## What you should do
Work out how many lines below hold the string "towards" and state only that figure.

****

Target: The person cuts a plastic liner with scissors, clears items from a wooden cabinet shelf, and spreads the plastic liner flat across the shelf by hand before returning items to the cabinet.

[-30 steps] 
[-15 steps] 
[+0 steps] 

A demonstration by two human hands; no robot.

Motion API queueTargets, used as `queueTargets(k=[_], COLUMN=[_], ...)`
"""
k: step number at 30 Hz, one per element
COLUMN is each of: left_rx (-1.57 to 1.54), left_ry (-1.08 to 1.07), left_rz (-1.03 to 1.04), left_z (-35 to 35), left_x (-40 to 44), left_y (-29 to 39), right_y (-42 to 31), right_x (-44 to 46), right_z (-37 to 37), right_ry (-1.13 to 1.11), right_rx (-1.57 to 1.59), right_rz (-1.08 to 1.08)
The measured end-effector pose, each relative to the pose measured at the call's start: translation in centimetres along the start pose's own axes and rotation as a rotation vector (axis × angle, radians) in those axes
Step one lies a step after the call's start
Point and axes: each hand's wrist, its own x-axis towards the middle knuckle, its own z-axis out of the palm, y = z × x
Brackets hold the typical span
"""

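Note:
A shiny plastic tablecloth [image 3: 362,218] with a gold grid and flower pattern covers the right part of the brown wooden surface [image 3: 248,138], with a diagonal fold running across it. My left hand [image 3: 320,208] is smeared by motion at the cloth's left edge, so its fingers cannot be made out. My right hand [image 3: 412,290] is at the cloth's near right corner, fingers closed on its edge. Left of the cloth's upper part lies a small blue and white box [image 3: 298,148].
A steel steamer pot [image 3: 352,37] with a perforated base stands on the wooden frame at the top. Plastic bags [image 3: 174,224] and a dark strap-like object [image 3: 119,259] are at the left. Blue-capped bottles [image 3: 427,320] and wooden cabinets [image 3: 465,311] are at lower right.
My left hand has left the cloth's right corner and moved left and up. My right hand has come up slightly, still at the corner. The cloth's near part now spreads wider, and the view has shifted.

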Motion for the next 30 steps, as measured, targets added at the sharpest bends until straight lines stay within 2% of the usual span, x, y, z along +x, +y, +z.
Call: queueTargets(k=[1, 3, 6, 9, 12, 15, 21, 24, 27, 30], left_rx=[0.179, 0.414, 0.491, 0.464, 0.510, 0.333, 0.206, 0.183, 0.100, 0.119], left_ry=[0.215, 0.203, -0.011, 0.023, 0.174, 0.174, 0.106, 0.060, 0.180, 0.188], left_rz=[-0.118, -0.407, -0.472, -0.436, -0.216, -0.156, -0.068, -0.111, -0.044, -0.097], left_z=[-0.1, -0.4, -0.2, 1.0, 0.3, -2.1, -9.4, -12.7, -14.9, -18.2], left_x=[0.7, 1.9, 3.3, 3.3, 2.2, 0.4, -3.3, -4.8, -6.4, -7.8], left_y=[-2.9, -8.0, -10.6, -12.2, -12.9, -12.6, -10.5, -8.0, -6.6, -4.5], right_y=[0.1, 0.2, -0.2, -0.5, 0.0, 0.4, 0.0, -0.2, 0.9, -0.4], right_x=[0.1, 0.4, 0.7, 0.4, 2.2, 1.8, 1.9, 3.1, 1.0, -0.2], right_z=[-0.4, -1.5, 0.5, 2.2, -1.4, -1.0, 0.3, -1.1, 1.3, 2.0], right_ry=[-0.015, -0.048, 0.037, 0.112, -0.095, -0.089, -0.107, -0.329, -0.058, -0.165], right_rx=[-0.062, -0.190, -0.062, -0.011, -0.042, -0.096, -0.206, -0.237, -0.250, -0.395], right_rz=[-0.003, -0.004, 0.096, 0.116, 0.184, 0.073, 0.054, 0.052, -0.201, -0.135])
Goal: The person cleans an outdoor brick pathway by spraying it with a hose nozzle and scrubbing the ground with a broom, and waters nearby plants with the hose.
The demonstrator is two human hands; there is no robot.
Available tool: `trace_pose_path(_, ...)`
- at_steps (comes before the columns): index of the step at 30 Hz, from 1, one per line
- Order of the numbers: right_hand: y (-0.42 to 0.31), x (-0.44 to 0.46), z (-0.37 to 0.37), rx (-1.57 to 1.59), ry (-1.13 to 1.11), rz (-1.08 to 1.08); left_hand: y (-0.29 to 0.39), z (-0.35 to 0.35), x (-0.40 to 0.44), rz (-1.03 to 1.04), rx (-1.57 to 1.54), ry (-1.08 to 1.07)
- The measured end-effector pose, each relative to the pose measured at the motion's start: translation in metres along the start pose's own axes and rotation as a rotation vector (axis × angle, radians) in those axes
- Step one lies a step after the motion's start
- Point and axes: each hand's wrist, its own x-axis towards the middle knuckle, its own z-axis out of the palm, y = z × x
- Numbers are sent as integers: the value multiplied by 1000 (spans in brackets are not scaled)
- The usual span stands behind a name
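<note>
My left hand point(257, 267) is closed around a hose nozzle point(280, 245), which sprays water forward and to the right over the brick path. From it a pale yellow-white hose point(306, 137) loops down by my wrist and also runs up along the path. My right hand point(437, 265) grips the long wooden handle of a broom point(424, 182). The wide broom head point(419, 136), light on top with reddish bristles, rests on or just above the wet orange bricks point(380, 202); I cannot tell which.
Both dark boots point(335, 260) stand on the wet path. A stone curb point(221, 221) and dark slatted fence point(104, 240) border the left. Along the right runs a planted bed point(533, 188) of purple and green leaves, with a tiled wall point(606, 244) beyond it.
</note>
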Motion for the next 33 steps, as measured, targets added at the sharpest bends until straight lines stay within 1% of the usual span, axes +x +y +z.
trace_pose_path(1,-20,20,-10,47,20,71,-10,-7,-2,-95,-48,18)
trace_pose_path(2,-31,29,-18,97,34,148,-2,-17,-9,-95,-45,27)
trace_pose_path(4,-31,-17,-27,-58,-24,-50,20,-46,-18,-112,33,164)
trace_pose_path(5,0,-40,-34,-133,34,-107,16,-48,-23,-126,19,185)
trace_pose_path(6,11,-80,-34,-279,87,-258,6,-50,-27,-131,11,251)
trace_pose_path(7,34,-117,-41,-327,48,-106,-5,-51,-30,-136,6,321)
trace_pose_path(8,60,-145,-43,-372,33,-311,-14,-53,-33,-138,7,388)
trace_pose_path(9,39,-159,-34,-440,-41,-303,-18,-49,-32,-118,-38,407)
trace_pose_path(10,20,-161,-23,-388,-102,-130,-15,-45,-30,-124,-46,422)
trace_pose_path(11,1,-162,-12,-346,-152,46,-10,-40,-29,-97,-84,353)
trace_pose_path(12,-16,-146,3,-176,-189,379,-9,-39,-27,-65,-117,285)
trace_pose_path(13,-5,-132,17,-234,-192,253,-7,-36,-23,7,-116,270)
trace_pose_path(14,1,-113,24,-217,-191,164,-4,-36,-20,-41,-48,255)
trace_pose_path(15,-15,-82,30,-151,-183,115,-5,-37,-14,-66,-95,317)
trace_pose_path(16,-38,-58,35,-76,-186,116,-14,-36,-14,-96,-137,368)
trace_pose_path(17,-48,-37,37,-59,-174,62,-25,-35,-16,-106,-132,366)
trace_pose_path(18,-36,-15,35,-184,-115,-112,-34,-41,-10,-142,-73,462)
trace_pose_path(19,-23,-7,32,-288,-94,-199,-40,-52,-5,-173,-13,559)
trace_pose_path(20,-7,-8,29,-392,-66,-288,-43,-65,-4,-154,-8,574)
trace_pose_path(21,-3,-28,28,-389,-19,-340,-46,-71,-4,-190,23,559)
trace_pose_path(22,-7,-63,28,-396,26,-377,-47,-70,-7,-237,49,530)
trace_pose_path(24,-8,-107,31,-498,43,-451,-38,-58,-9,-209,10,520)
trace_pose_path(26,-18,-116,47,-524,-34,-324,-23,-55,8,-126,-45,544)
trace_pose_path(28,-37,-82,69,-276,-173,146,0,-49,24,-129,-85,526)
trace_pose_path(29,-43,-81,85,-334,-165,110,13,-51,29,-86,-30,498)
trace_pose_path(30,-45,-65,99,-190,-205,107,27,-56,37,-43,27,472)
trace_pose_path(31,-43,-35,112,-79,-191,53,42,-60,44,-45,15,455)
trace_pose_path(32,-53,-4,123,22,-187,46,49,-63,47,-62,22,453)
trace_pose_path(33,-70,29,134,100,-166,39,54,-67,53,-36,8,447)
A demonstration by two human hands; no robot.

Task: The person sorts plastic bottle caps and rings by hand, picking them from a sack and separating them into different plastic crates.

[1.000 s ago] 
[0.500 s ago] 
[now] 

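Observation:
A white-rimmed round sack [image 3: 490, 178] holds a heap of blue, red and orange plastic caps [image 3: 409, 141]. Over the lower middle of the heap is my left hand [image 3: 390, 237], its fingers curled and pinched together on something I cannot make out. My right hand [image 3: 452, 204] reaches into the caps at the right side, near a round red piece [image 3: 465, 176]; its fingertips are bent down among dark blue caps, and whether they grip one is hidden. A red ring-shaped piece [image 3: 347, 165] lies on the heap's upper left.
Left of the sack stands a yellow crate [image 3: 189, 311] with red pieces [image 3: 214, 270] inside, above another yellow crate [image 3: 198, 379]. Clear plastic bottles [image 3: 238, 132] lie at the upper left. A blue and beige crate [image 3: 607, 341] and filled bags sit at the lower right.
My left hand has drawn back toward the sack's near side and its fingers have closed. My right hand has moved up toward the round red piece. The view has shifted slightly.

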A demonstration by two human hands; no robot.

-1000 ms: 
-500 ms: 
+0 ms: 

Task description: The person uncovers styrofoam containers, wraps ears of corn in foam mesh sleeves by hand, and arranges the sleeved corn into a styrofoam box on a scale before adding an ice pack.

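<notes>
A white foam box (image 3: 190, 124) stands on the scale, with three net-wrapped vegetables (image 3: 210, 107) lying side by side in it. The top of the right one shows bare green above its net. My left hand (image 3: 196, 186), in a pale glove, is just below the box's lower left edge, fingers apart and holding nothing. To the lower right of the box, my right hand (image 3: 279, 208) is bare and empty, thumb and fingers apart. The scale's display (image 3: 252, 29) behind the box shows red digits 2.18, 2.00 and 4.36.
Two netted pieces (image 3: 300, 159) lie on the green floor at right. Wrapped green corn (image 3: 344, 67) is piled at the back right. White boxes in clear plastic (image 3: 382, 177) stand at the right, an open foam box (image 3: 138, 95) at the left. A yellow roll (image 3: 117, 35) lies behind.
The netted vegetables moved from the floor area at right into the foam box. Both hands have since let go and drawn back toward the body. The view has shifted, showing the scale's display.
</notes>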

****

## Your solution
2